For the entries below, report every line that includes the word "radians".

▶ [PROVIDED DATA]
····················

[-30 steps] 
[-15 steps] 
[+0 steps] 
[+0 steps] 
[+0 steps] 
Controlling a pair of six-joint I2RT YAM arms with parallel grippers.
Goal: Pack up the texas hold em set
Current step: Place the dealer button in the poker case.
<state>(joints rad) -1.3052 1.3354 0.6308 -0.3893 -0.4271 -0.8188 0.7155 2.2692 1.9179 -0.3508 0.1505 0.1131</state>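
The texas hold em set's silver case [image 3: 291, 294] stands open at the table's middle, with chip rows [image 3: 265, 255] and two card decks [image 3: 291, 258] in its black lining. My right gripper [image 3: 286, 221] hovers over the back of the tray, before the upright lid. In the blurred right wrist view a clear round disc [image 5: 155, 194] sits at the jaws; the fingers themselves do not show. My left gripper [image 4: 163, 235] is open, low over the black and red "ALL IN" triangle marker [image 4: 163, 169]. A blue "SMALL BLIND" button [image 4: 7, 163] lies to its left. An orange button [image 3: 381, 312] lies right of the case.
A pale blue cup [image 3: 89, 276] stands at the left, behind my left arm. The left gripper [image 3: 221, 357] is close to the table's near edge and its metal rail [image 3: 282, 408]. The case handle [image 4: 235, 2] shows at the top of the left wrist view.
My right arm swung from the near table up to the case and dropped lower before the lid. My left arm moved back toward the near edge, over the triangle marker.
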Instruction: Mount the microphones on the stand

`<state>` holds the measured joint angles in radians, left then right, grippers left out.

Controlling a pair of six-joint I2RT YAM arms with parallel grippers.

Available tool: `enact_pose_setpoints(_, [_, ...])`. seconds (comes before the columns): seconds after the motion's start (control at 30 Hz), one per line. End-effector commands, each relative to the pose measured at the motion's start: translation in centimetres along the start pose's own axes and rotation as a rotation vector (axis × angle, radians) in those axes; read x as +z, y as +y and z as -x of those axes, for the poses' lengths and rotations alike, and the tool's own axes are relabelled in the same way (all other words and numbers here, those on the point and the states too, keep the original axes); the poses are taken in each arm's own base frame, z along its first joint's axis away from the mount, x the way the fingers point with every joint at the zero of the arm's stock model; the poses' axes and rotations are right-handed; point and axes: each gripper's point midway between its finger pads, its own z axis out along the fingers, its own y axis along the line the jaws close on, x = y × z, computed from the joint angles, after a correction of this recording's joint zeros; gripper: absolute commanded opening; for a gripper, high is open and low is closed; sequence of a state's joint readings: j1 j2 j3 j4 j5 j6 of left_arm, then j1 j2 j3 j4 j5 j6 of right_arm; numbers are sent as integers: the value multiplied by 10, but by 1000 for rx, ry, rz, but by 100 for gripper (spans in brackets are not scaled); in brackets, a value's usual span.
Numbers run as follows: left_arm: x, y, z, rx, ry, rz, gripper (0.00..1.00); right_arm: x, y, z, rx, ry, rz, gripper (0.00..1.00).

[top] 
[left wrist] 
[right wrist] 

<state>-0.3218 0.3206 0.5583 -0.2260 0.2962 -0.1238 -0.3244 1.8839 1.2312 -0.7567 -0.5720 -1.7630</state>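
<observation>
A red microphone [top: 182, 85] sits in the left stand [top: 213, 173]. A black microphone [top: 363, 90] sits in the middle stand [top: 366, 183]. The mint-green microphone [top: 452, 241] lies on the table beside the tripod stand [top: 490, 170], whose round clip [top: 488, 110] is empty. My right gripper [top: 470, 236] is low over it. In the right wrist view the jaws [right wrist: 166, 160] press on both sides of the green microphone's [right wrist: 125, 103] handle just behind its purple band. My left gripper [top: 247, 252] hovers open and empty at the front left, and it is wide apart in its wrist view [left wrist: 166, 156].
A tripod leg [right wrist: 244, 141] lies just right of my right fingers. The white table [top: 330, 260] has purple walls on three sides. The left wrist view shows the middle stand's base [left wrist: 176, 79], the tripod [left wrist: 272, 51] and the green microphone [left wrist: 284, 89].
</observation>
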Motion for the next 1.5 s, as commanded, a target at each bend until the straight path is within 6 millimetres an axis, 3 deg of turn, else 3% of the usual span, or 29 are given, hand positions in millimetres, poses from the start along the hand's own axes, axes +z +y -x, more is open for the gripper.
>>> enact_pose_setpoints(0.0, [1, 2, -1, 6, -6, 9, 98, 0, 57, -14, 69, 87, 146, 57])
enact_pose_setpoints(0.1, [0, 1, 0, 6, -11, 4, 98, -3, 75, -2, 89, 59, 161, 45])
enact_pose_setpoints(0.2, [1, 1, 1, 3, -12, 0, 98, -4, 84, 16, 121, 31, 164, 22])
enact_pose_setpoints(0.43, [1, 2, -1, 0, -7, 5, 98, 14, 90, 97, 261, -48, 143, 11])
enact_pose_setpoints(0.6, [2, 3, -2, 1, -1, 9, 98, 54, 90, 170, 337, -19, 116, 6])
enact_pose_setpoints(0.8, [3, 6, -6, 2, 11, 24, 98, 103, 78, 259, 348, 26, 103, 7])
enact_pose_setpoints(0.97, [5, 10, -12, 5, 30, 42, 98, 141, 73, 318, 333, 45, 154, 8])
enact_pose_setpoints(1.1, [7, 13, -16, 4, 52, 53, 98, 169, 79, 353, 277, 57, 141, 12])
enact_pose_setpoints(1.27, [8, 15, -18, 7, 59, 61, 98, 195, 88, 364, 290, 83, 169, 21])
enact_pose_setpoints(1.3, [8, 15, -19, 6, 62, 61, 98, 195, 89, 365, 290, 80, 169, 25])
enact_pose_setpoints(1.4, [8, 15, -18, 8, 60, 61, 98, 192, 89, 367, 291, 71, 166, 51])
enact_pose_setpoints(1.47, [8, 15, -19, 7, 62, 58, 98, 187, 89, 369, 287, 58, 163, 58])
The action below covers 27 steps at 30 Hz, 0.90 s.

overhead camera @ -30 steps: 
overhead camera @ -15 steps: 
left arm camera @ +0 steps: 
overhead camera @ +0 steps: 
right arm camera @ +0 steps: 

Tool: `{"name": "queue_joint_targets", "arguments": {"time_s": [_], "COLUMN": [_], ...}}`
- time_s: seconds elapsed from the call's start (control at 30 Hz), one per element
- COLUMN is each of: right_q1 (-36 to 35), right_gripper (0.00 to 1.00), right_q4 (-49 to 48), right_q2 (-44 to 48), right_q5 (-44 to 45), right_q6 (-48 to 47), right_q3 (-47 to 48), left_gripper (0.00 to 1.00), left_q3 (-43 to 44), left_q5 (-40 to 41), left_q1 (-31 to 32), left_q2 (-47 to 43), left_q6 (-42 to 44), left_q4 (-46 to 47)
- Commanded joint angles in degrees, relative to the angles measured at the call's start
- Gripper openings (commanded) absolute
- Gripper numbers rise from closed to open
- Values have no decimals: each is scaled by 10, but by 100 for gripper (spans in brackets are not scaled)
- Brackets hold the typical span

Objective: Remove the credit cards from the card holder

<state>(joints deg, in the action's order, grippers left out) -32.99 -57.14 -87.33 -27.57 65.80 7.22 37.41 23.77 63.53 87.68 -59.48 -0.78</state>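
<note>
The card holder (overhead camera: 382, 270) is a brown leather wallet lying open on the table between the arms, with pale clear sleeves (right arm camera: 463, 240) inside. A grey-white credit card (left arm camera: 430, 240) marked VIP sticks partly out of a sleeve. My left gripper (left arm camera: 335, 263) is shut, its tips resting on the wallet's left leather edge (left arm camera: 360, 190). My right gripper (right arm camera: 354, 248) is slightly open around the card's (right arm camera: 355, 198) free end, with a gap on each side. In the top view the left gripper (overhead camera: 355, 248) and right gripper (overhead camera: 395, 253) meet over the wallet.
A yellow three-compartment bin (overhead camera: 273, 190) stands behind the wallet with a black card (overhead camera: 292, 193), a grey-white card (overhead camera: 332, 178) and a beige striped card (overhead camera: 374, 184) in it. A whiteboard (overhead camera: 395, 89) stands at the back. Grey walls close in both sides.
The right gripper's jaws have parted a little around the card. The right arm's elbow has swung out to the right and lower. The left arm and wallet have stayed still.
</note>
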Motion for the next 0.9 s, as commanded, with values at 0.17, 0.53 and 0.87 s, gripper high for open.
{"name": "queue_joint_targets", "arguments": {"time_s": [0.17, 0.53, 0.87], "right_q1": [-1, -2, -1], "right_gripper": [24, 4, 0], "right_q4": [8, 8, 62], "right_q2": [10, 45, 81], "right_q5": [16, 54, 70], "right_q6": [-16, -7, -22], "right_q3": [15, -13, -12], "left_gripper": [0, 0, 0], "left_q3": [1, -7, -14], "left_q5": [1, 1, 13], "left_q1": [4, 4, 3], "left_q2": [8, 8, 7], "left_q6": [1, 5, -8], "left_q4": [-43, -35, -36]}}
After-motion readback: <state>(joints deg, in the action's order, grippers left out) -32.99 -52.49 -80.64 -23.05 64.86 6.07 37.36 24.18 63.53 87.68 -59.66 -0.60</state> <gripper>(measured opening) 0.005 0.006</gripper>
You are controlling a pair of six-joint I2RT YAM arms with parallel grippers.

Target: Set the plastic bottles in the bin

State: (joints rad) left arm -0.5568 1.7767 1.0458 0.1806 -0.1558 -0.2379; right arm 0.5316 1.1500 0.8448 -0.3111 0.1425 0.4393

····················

▶ [EXPECTED ANSWER]
`<state>` holds the measured joint angles in radians, left then right, grippers left out.
Available tool: `enact_pose_setpoints(_, [_, ...])`. seconds (comes before the columns): seconds after the motion's start (control at 30 Hz), one per line. End-effector commands, each relative to the pose measured at the motion's start: translation in centimetres along the start pose's own axes and rotation as a rotation vector (axis × angle, radians) in those axes; read x as +z, y as +y and z as -x of those axes, for the poses' lengths and rotations alike, and the tool's own axes are relabelled in the same way (all other words and numbers here, those on the point and the states too, keep the original axes); the poses are taken in each arm's own base frame, z along its first joint's axis away from the mount, x the way the fingers point with every joint at the zero of the arm's stock model; the poses' axes and rotations are right-handed; point and axes: each gripper's point midway between its finger pads, its own z axis out along the fingers, its own y axis along the line the jaws close on, x = y × z, computed from the joint angles, after a correction of this recording's joint zeros; gripper: absolute commanded opening; for a gripper, high is open and low is closed; sequence of a state's joint readings: j1 j2 j3 j4 j5 j6 of left_arm, then j1 j2 j3 j4 j5 j6 of right_arm; numbers are sent as integers: the value multiplied by 10, but by 1000 for rx, ry, rz, but by 100 for gripper (spans in brackets are not scaled); in brackets, a value's usual span.

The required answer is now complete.